Kod Müzik ilk albümümü basmıştı, sağ olsunlar. Aslında o bir demo kasetti, ama albüm olarak bastılar. Zihni Müzik kendi yayımladığı albümlerde stüdyo ve basım desteği verdi, Yabancılar ve Her Zaman Bir Şarkı albümlerim için. Akustik Anılar AEC adlı bir bilgisayar firmasının bana hediyesi idi. Eksik olmasınlar hiç biri. Roll Reklam firması albüm kapaklarının tasarımı, hatta Yağmuru Beklerken in tüm kapak üretimi için destek oldu. Komple benim prodüksiyonum da olsa Arkaplan ile çalışmak çok keyifliydi, ama erken kapattılar... Ülkemiz için bir kayıptır öyle bir firmayı kaybetmek.
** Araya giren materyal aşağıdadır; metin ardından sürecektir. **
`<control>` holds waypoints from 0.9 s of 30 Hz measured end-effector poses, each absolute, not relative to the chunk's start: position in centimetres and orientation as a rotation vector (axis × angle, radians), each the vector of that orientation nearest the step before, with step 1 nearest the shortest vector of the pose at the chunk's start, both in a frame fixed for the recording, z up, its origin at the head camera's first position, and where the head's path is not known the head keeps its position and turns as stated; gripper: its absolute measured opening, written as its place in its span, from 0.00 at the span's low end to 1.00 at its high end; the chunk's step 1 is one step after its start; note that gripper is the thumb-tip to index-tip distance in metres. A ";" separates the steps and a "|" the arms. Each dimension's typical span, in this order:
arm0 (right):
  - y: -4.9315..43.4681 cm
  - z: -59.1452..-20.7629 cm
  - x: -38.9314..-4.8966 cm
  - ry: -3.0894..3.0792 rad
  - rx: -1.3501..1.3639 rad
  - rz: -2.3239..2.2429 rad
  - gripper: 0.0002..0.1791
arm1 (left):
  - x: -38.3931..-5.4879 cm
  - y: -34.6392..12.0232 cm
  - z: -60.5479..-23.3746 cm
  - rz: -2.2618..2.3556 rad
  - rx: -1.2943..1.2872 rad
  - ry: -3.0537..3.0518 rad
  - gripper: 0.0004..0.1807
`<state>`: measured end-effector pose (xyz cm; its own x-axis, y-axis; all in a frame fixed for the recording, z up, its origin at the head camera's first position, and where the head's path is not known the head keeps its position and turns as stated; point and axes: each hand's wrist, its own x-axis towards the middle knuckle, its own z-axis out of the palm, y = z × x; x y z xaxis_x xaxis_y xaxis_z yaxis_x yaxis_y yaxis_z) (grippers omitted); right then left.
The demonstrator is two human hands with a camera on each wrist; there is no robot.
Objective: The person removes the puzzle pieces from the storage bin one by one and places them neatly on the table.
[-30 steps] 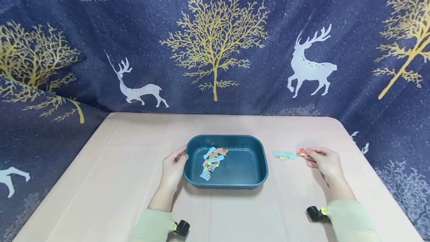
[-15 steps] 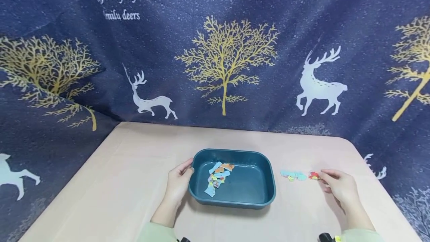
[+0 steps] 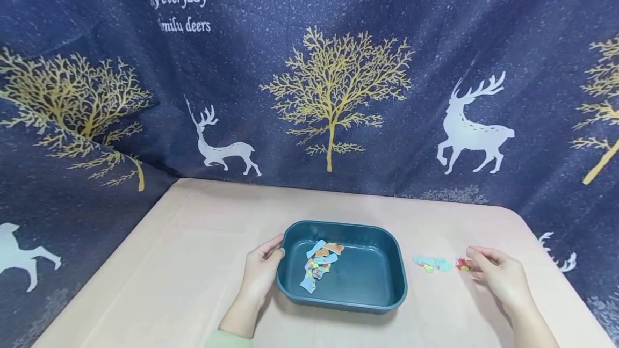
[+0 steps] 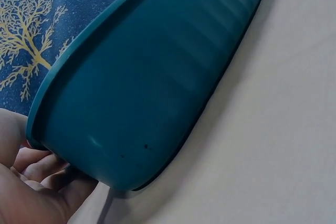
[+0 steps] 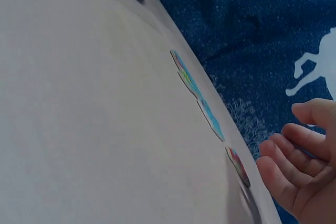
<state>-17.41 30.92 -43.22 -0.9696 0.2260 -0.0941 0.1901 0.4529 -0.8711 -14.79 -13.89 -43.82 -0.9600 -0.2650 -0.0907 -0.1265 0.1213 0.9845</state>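
My left hand (image 3: 260,270) grips the left end of a dark teal plastic basin (image 3: 340,305). The left wrist view shows its fingers curled under the rim, against the outer wall (image 4: 131,93). Several jigsaw puzzle pieces (image 3: 319,265), light blue, orange and yellow, lie in the basin's left half. To the right of the basin, joined light-blue pieces (image 3: 432,263) lie flat on the table. A red piece (image 5: 239,166) lies just past them, a small gap between. My right hand (image 3: 500,275) hovers beside it with loosely bent fingers, thumb apart from the fingertips.
A pale cloth covers the table (image 3: 203,262). Behind it hangs a dark blue curtain (image 3: 290,69) printed with yellow trees and white deer, close to the table's back edge.
The head view has tilted up and shifted left. The right fingers, earlier at the red piece, now stand looser over it, and its gap to the blue pieces is wider. The left hand keeps its grip.
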 end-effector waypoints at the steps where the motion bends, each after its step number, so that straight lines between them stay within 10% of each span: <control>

Bob Dylan’ın Gökalp Baykal için anlamı nedir? Bildiğim kadarı  ile Dylan üstüne yayınladığınız üç kitap var. Gökalp Baykal, Bob Dylan ile ne zaman tanıştı?

Dostluğumuz eskilere dayanır (hehe hehe
). Gerçek tanışmamız ise onu 80’lerin sonunda Açık Hava Tiyatrosunda sahnede gördüğüm andı. Çok büyülenmiştim, büyüleyiciydi, başka kelime bulamıyorum şu anda. Halen o konserin kaydını dinlediğimde o geceye dönerim. Yoksa 70'lerin ortalarında dinlemeye başlamıştım Dylan'ı. Ama sahnede gördüğüm aynı şey değildi. Vites değişmişti. İstanbul konserinin kaydını yıllar sonra buldum. Dylanseverlerle paylaşmalıyız bence. 
Son albüm Yağmuru Beklerken 2007 yılında yayınlandı. Yakın zamanda yeniden konserlere başladınız. Peki yeni dönemde albüm ve konser planları var mı?

Albüm için bir şey demek zor. Şarkılar var, ama albüm kaydı için enerjimi toplamalıyım. Sonuçta sahneye çıkıp çalmak kolay, çalacağız yine dur bakalım...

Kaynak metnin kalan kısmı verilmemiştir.